Well what was the idea then that we had? Now first you can design small molecules that inhibit the receptor FC interaction.
We did not achieve anything in that direction so we thought that we should use the receptor in soluble form itself to block the binding to the immune cell and then stop immune response for instance in autoimmunity.
So this was the business idea. We followed another way too because we found that a specific antibody against the inhibitory receptor then also blocks the immune response but this is a separate story.
But I would like to mention great work done by Roche again on the basis of the structures I have shown where they have found that by modifying the antibody and eliminating this few cause
in the standard carbohydrate of the antibody enhances the binding to the FC receptor by 100 fold so an enormous effect.
And this is of course just the opposite of what we want if we want to stop or to reduce the immune response but for therapeutic antibodies you would like to enhance the immune response and this is exactly what they found
and they studied the structure also showing for the first time that there is carbohydrate-carbohydrate interaction between the receptor and the antibody and the receptor and the focus is in the way of this interaction.
So great work, wonderful and has enormous consequences in making therapeutic antibodies.

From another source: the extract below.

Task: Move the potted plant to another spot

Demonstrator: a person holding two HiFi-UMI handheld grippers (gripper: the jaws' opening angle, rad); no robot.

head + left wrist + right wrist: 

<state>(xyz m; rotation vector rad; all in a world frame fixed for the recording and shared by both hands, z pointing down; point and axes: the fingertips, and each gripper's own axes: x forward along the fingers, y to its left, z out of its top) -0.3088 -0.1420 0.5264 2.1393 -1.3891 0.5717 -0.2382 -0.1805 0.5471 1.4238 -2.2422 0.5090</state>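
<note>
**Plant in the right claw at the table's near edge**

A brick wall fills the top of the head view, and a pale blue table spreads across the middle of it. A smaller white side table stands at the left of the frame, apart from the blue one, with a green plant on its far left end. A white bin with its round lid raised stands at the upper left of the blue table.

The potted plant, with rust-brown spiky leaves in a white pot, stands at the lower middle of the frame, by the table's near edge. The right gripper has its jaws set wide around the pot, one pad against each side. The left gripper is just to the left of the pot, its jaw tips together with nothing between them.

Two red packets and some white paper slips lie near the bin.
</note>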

Well we of course continued with the inhibition with our soluble receptor successful
so the investors stayed on board they invested a lot of money but they had great profit as you can see from this press release including my own institution the Max Planck Society made a lot of money
by investing in supremol. Now this is Munich, my hometown which as I said you should visit and visit the Deutschen Museum but I show that because this is the old part of university
and this is where Roentgen and Max von Laue worked Roentgen was professor of experimental physics Laue was with Arnold Sommerfeld professor of theoretical physics this is where 100 years ago all started
all of what I told you about protein crystallography began here. Thank you.